Pictures must be left out. Print the lines from the beginning of the material through the line holding "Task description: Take", exactly and nothing else.

------------------------------------------------------------

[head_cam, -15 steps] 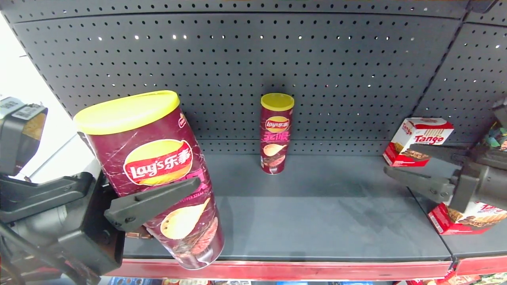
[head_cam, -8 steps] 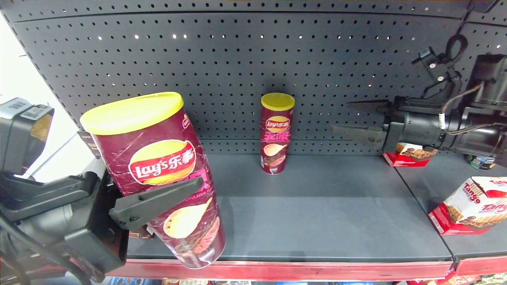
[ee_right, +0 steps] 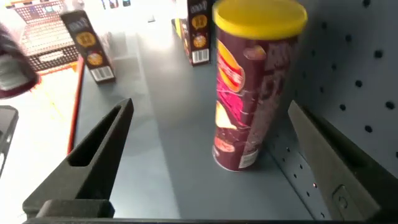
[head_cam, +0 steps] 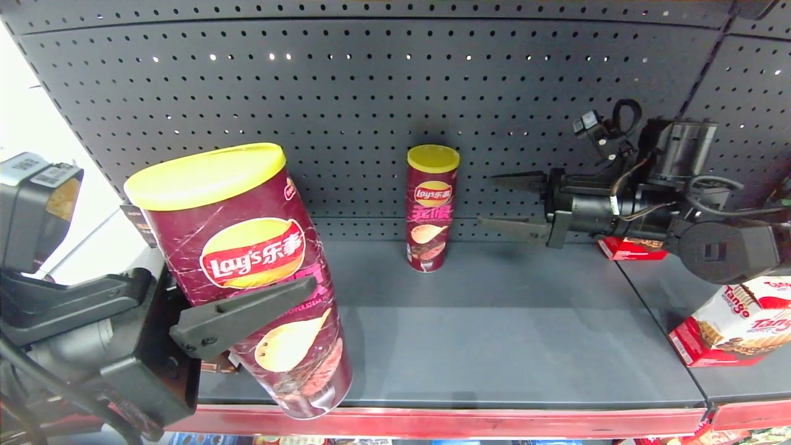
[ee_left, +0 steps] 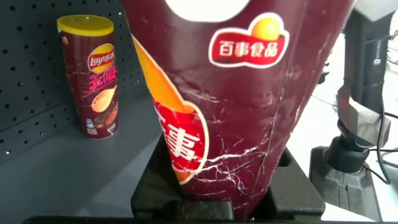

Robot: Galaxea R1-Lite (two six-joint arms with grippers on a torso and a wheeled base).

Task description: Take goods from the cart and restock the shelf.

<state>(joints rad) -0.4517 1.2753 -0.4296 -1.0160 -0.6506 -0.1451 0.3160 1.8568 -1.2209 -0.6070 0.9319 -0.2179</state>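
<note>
Nearest, lower left of the head view: held can (head_cam: 241,247) pinched in the left gripper (head_cam: 259,296), one finger slanting across the front label below the can's middle, the other hidden behind. Tilted, yellow lid leaning toward upper left, base down at the red front lip of the shelf (head_cam: 494,334); touching the lip or just clear of it, cannot tell. Not yet set down. Mid-depth, right edge: a box (head_cam: 729,327) lying askew. Farther in, centre frame: shelf can (head_cam: 432,207) upright against the pegboard (head_cam: 371,93), well apart from the held can. Right of it, at about the same depth: right gripper (head_cam: 488,201) spread wide and holding nothing, tips pointing at the shelf can, near but apart. Likely troubles: catching the base on the lip during the push inward, and so twisting the can in a low grip; letting go while tilted, and so tipping it over, perhaps off the front edge; closing in with the right gripper off-centre, and so knocking the shelf can along the pegboard; bringing both arms to centre frame together, and so clashing.
</note>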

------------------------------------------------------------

▸ **Answer section**
[head_cam, -15 steps] 
[head_cam, -8 steps] 
[ee_right, +0 steps] 
[head_cam, +0 steps] 
[ee_left, +0 steps] 

Robot: Galaxea R1-Lite (two six-joint arms with grippers on a torso and a wheeled base).

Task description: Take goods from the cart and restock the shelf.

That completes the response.